Work to complete: The required output is a copy of each line in the material below that includes "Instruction".

═══

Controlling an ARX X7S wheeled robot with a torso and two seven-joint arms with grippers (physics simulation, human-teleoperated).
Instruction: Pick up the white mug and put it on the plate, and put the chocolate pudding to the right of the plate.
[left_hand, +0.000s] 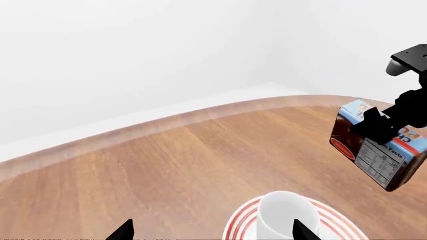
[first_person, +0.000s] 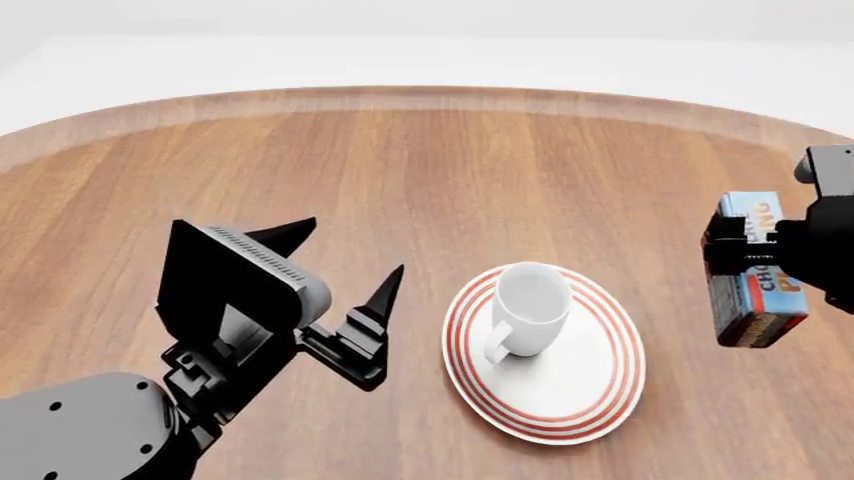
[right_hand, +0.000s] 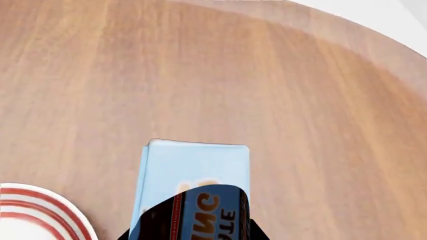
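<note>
Chocolate pudding (first_person: 758, 285) hung pinched in our right gripper (first_person: 742, 250), right of the plate (first_person: 587, 392) carrying the white mug (first_person: 526, 308); our left gripper (first_person: 350, 292) stood spread nearby.

The left gripper (first_person: 350, 262) has black, pointed, wedge-shaped fingers on a black block with a ribbed edge and a rounded grey housing. Behind it sits a grey joint shell dotted with small dark screw holes. The right gripper (first_person: 742, 250) is matte black and angular.
</note>
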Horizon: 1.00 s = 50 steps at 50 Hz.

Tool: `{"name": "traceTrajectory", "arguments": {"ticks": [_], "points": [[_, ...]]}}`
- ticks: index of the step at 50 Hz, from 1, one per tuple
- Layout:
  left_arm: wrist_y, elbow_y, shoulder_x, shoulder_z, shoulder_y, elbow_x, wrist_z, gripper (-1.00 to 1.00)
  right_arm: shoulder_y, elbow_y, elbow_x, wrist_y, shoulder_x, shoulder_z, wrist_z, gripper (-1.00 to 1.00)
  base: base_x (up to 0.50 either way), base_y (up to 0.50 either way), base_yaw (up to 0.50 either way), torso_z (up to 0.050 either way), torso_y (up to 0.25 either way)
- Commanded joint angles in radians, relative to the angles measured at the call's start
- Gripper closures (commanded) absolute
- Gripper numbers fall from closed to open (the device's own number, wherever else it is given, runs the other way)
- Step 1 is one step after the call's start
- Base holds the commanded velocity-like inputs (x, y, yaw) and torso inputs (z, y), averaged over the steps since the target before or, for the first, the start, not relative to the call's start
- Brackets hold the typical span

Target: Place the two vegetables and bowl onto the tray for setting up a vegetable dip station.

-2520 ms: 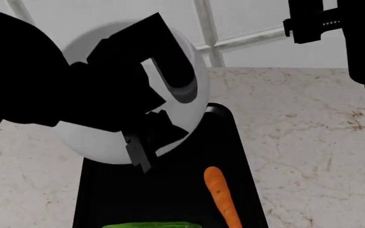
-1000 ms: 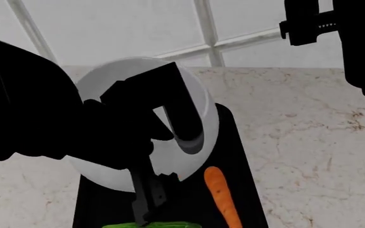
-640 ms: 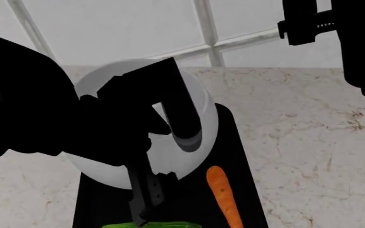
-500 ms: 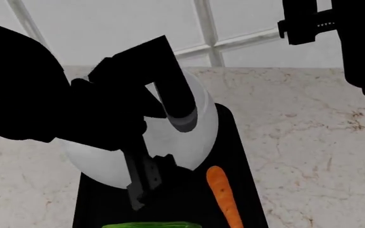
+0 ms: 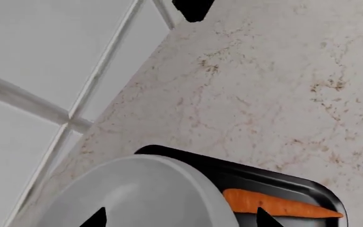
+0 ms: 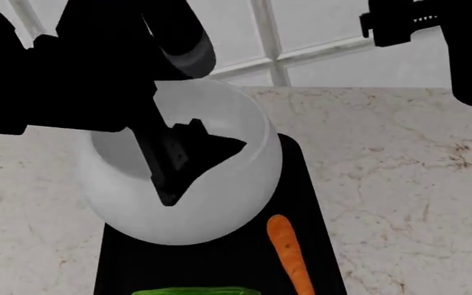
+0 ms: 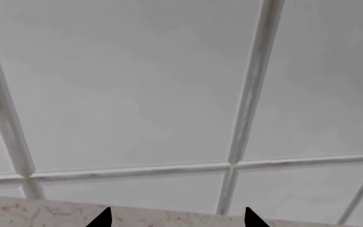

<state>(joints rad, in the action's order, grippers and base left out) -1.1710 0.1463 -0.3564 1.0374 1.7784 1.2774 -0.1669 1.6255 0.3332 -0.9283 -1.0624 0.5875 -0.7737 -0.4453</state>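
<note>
Since half a second ago my left hand [image 6: 188, 161] has lifted off the bowl's [image 6: 219, 203] wall; its fingers now hang over the bowl's open mouth, spread apart and gripping nothing that I can see. Freed of the hand, the bowl has rolled from tilted to nearly upright, mouth up, and sits on the far end of the tray [image 6: 306, 203], overhanging the tray's left edge a little. I judge that the bowl is placed, though from the head view I cannot tell whether its base rests fully inside the rim.

As far as I can see past the fingers, the bowl is empty. On the tray, the carrot [image 6: 289, 255] lies lengthwise along the right side, just beside the bowl, and the cucumber [image 6: 195, 291] shows at the near end. By my reading, all three things are on the tray.

My right hand [image 7: 175, 218] is held high and well apart, facing the tiled wall [image 7: 137, 85] above the tabletop [image 6: 400, 184]; whether it is open or closed I cannot tell.
</note>
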Motion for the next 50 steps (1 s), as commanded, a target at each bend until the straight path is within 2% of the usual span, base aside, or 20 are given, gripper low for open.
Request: {"name": "traceTrajectory", "arguments": {"ticks": [1, 4, 5, 6, 7, 12, 19, 25, 31, 40, 45, 50], "points": [[0.066, -0.040, -0.049, -0.116, -0.056, 0.071, 0.121, -1.00, -0.013, -0.080, -0.052, -0.031, 0.017, 0.041, -0.044, -1.00, 0.00, 0.00, 0.00, 0.000, 0.000], [0.082, -0.072, -0.064, -0.149, -0.079, 0.095, 0.195, -1.00, -0.029, -0.130, -0.090, -0.045, 0.033, 0.077, -0.083, -1.00, 0.00, 0.00, 0.00, 0.000, 0.000], [0.220, -0.222, -0.177, -0.283, -0.229, 0.189, 0.345, -1.00, -0.175, -0.280, -0.240, -0.033, 0.146, 0.219, -0.233, -1.00, 0.00, 0.00, 0.00, 0.000, 0.000], [0.222, -0.345, -0.182, -0.290, -0.294, 0.199, 0.495, -1.00, -0.184, -0.404, -0.267, -0.037, 0.152, 0.230, -0.254, -1.00, 0.00, 0.00, 0.00, 0.000, 0.000], [0.229, -0.350, -0.185, -0.301, -0.296, 0.209, 0.547, -1.00, -0.186, -0.420, -0.279, -0.041, 0.157, 0.237, -0.263, -1.00, 0.00, 0.00, 0.00, 0.000, 0.000], [0.242, -0.392, -0.206, -0.320, -0.303, 0.221, 0.571, -1.00, -0.180, -0.470, -0.324, -0.069, 0.174, 0.260, -0.304, -1.00, 0.00, 0.00, 0.00, 0.000, 0.000], [0.317, -0.565, -0.275, -0.406, -0.365, 0.264, 0.720, -1.00, -0.192, -0.576, -0.430, -0.099, 0.210, 0.324, -0.409, -1.00, 0.00, 0.00, 0.00, 0.000, 0.000], [0.403, -0.664, -0.301, -0.427, -0.463, 0.122, 0.811, -1.00, -0.235, -0.689, -0.529, -0.086, 0.241, 0.385, -0.504, -1.00, 0.00, 0.00, 0.00, 0.000, 0.000], [0.491, -0.825, -0.344, -0.485, -0.565, 0.100, 0.906, -1.00, -0.339, -0.789, -0.568, -0.025, 0.285, 0.441, -0.541, -1.00, 0.00, 0.00, 0.00, 0.000, 0.000], [0.623, -0.962, -0.374, -0.539, -0.740, 0.004, 0.948, -1.00, -0.462, -0.925, -0.601, 0.057, 0.324, 0.510, -0.595, -1.00, 0.00, 0.00, 0.00, 0.000, 0.000], [0.668, -1.042, -0.414, -0.584, -0.786, 0.017, 0.993, -1.00, -0.480, -0.978, -0.641, 0.075, 0.341, 0.535, -0.642, -1.00, 0.00, 0.00, 0.00, 0.000, 0.000], [0.685, -1.091, -0.429, -0.599, -0.824, -0.036, 1.023, -1.00, -0.521, -1.025, -0.675, 0.103, 0.368, 0.569, -0.670, -1.00, 0.00, 0.00, 0.00, 0.000, 0.000]]}}
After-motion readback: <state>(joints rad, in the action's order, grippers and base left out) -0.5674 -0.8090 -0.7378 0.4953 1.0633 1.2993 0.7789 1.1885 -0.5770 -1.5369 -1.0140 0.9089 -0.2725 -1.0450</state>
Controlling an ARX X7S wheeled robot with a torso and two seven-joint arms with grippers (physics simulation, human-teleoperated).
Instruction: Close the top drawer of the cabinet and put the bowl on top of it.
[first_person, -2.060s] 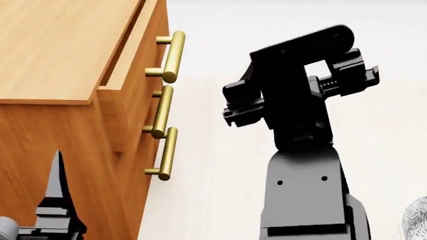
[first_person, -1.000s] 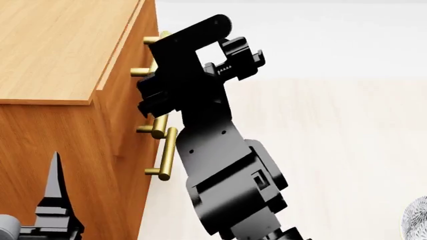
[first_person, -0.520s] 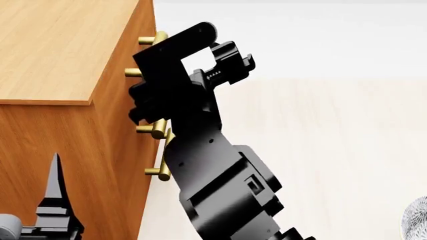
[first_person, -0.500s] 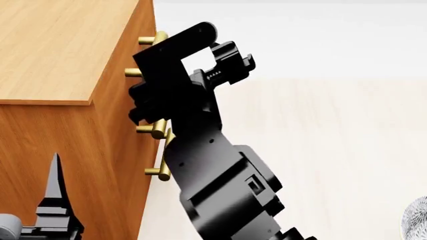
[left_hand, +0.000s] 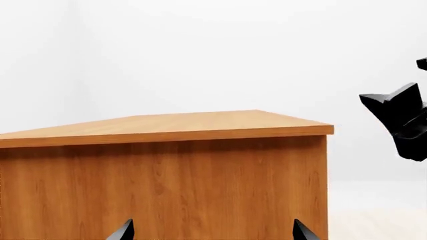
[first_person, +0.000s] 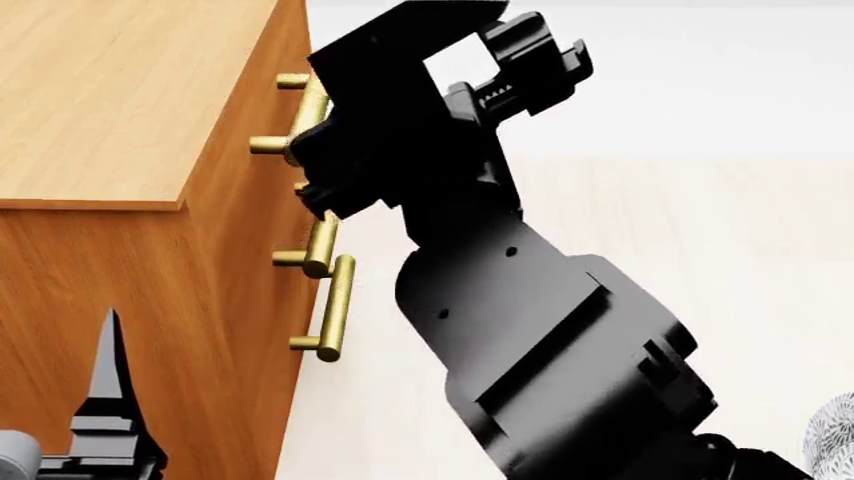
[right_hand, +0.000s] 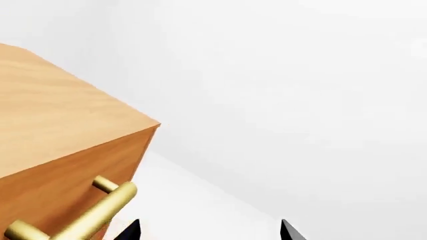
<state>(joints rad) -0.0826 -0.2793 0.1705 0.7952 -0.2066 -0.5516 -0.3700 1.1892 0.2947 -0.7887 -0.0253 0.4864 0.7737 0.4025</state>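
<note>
Since two seconds ago my right gripper (first_person: 320, 185) has swung in from open floor against the cabinet (first_person: 120, 100), and the top drawer (first_person: 274, 60), then jutting out, is now sitting flush with the two below. I am pressing beside its brass handle (first_person: 310, 110), whose long axis is running along the cabinet front. My wrist view is showing two fingertips well apart with nothing between them, so the jaws are standing open and empty. The bowl (first_person: 834, 440) is lying far to my right on the floor, well apart from the cabinet; my right arm is nearer it. My left gripper (left_hand: 212, 234) is hanging open beside the cabinet's side, empty.
</note>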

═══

Exercise result:
Instruction: Pick up the white mug and put it on the plate, and put the chocolate pudding to the right of the plate.
Instruction: Close the top drawer of the cabinet and put the bowl on top of it.

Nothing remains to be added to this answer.